Try it —
An exact reproduction of all the entries is what the answer must contain.

Data in this exercise —
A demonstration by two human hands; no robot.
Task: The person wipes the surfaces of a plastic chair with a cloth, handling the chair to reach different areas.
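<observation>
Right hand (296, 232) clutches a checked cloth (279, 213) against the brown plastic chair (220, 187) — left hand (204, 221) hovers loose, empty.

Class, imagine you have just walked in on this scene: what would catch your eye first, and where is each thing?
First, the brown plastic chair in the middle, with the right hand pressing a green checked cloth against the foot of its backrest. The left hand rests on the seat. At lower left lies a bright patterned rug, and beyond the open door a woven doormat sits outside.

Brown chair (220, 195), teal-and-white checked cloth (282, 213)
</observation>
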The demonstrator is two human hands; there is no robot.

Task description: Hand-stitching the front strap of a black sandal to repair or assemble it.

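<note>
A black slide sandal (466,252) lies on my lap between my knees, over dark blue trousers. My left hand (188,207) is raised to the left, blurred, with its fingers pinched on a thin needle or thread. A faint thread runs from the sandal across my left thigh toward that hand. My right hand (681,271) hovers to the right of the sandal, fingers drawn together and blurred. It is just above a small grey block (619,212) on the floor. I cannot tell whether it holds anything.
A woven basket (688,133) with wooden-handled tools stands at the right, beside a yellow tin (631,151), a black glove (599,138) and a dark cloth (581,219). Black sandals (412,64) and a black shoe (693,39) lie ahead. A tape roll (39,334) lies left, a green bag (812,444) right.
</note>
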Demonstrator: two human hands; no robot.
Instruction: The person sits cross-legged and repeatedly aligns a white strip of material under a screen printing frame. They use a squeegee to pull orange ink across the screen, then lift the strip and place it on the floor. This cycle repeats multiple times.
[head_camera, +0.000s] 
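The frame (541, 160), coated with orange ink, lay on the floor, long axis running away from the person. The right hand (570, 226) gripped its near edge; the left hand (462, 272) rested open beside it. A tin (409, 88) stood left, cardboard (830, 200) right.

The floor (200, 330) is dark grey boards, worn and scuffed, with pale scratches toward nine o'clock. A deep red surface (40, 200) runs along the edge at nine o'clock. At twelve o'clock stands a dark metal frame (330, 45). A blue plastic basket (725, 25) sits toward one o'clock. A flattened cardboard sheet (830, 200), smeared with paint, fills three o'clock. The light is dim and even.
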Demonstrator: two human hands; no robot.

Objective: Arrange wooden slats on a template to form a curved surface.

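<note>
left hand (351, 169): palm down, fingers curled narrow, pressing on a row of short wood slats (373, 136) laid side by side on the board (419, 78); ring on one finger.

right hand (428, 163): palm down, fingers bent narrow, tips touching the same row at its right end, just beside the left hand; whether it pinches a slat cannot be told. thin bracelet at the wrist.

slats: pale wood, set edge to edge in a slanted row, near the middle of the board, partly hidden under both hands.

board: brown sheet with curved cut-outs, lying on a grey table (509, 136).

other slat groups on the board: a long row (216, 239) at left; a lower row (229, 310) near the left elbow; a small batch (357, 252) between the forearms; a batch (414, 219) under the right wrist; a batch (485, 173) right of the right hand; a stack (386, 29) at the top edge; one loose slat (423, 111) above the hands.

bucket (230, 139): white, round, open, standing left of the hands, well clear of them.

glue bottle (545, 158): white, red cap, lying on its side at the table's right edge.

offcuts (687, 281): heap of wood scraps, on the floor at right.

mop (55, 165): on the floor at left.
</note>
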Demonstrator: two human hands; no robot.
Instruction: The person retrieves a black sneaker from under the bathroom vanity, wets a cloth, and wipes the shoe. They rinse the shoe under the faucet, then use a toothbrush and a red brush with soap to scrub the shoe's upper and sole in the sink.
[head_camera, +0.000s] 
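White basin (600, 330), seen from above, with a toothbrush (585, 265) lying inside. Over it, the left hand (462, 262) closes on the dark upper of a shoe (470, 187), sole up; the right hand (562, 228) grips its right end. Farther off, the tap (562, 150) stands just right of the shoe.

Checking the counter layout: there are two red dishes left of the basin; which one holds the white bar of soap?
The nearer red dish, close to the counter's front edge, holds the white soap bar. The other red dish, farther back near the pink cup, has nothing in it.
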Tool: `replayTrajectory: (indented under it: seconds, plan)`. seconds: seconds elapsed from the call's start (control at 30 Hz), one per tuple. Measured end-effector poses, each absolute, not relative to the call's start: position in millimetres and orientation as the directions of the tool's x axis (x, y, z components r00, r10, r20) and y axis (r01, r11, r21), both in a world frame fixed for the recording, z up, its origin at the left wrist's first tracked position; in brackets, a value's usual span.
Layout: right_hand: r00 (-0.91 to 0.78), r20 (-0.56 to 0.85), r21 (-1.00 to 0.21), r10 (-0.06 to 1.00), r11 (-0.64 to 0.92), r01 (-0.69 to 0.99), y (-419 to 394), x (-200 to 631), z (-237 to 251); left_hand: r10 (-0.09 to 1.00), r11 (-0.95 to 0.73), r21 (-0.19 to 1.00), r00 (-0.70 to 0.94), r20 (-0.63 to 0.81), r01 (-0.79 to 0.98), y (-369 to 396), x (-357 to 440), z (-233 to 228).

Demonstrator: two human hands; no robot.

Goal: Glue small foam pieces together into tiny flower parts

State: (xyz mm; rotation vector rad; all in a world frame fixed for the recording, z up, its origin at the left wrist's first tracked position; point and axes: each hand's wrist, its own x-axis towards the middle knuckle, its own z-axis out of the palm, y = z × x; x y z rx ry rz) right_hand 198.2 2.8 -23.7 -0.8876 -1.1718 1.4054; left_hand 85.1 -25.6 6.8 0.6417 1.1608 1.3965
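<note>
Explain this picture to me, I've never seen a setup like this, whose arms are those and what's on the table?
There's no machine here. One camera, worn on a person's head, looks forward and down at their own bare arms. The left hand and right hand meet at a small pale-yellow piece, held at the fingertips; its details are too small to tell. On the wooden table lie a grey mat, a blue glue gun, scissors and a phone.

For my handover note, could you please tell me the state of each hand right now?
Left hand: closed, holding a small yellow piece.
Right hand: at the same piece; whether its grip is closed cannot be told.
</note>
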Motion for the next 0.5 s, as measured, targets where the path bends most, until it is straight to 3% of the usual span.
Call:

Problem solution —
A demonstration by two human hands; no robot.
Task: The person wipes the surfaces of a plastic chair with a cloth, handling the chair to reach different areas.
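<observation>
Right hand (296, 232) clutches a checked cloth (279, 213) against the brown plastic chair (220, 187) — left hand (204, 221) hovers loose, empty.

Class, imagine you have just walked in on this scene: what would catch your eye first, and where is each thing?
First, the brown plastic chair in the middle, with the right hand pressing a green checked cloth against the foot of its backrest. The left hand rests on the seat. At lower left lies a bright patterned rug, and beyond the open door a woven doormat sits outside.

Brown chair (220, 195), teal-and-white checked cloth (282, 213)
</observation>
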The demonstrator is two human hands; there is no robot.

Task description: Hand-stitching the front strap of a black sandal to repair or assemble it.

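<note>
A black slide sandal (466,252) lies on my lap between my knees, over dark blue trousers. My left hand (188,207) is raised to the left, blurred, with its fingers pinched on a thin needle or thread. A faint thread runs from the sandal across my left thigh toward that hand. My right hand (681,271) hovers to the right of the sandal, fingers drawn together and blurred. It is just above a small grey block (619,212) on the floor. I cannot tell whether it holds anything.
A woven basket (688,133) with wooden-handled tools stands at the right, beside a yellow tin (631,151), a black glove (599,138) and a dark cloth (581,219). Black sandals (412,64) and a black shoe (693,39) lie ahead. A tape roll (39,334) lies left, a green bag (812,444) right.
</note>
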Demonstrator: two human hands; no robot.
Instruction: The person sits cross-legged and repeatedly aligns a white strip of material under a screen printing frame. They use a squeegee to pull orange ink across the screen, then lift the strip and place it on the floor. This cycle repeats multiple times.
[head_camera, +0.000s] 
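The frame (541, 160), coated with orange ink, lay on the floor, long axis running away from the person. The right hand (570, 226) gripped its near edge; the left hand (462, 272) rested open beside it. A tin (409, 88) stood left, cardboard (830, 200) right.

The floor (200, 330) is dark grey boards, worn and scuffed, with pale scratches toward nine o'clock. A deep red surface (40, 200) runs along the edge at nine o'clock. At twelve o'clock stands a dark metal frame (330, 45). A blue plastic basket (725, 25) sits toward one o'clock. A flattened cardboard sheet (830, 200), smeared with paint, fills three o'clock. The light is dim and even.
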Demonstrator: two human hands; no robot.

Objective: Arrange wooden slats on a template to form a curved surface.

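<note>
left hand (351, 169): palm down, fingers curled narrow, pressing on a row of short wood slats (373, 136) laid side by side on the board (419, 78); ring on one finger.

right hand (428, 163): palm down, fingers bent narrow, tips touching the same row at its right end, just beside the left hand; whether it pinches a slat cannot be told. thin bracelet at the wrist.

slats: pale wood, set edge to edge in a slanted row, near the middle of the board, partly hidden under both hands.

board: brown sheet with curved cut-outs, lying on a grey table (509, 136).

other slat groups on the board: a long row (216, 239) at left; a lower row (229, 310) near the left elbow; a small batch (357, 252) between the forearms; a batch (414, 219) under the right wrist; a batch (485, 173) right of the right hand; a stack (386, 29) at the top edge; one loose slat (423, 111) above the hands.

bucket (230, 139): white, round, open, standing left of the hands, well clear of them.

glue bottle (545, 158): white, red cap, lying on its side at the table's right edge.

offcuts (687, 281): heap of wood scraps, on the floor at right.

mop (55, 165): on the floor at left.
</note>
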Demonstrator: two human hands; no robot.
Instruction: The person retrieves a black sneaker from under the bathroom vanity, wets a cloth, and wipes the shoe. They rinse the shoe under the faucet, then use a toothbrush and a red brush with soap to scrub the shoe's upper and sole in the sink.
[head_camera, +0.000s] 
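White basin (600, 330), seen from above, with a toothbrush (585, 265) lying inside. Over it, the left hand (462, 262) closes on the dark upper of a shoe (470, 187), sole up; the right hand (562, 228) grips its right end. Farther off, the tap (562, 150) stands just right of the shoe.

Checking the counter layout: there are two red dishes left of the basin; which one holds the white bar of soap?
The nearer red dish, close to the counter's front edge, holds the white soap bar. The other red dish, farther back near the pink cup, has nothing in it.
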Tool: `replayTrajectory: (indented under it: seconds, plan)`. seconds: seconds elapsed from the call's start (control at 30 Hz), one per tuple. Measured end-effector poses, each absolute, not relative to the call's start: position in millimetres and orientation as the directions of the tool's x axis (x, y, z components r00, r10, r20) and y axis (r01, r11, r21), both in a world frame fixed for the recording, z up, its origin at the left wrist's first tracked position; in brackets, a value's usual span.
Layout: right_hand: r00 (-0.91 to 0.78), r20 (-0.56 to 0.85), r21 (-1.00 to 0.21), r10 (-0.06 to 1.00), r11 (-0.64 to 0.92), r01 (-0.69 to 0.99), y (-419 to 394), x (-200 to 631), z (-237 to 251); left_hand: r10 (-0.09 to 1.00), r11 (-0.95 to 0.73), r21 (-0.19 to 1.00), r00 (-0.70 to 0.94), r20 (-0.63 to 0.81), r01 (-0.79 to 0.98), y (-369 to 396), x (-357 to 440), z (-233 to 228).

Demonstrator: two human hands; no robot.

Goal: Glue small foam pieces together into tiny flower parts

State: (xyz mm; rotation vector rad; all in a world frame fixed for the recording, z up, its origin at the left wrist's first tracked position; point and axes: each hand's wrist, its own x-axis towards the middle knuckle, its own z-axis out of the palm, y = z × x; x y z rx ry rz) right_hand 198.2 2.8 -23.7 -0.8876 -1.1718 1.4054; left_hand 85.1 -25.6 6.8 0.6417 1.1608 1.3965
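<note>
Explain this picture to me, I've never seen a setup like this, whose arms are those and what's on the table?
There's no machine here. One camera, worn on a person's head, looks forward and down at their own bare arms. The left hand and right hand meet at a small pale-yellow piece, held at the fingertips; its details are too small to tell. On the wooden table lie a grey mat, a blue glue gun, scissors and a phone.

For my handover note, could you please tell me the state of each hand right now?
Left hand: closed, holding a small yellow piece.
Right hand: at the same piece; whether its grip is closed cannot be told.
</note>
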Motion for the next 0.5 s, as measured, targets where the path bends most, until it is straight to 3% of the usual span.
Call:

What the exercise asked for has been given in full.